### AVAILABLE DATA
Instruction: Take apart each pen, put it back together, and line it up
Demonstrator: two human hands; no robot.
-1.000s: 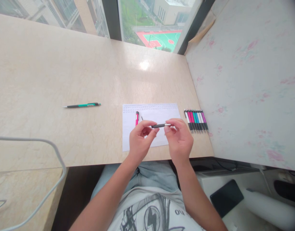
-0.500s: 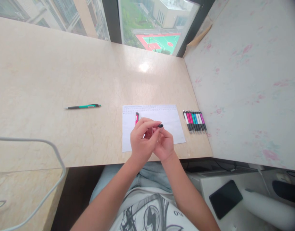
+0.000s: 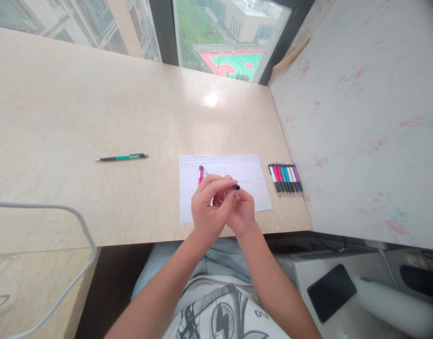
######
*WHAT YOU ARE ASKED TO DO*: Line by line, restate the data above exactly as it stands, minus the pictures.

*SOLUTION TO THIS EXERCISE*:
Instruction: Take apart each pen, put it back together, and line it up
Demonstrator: two human hands; no robot.
-1.000s: 
-0.500s: 
+0.000s: 

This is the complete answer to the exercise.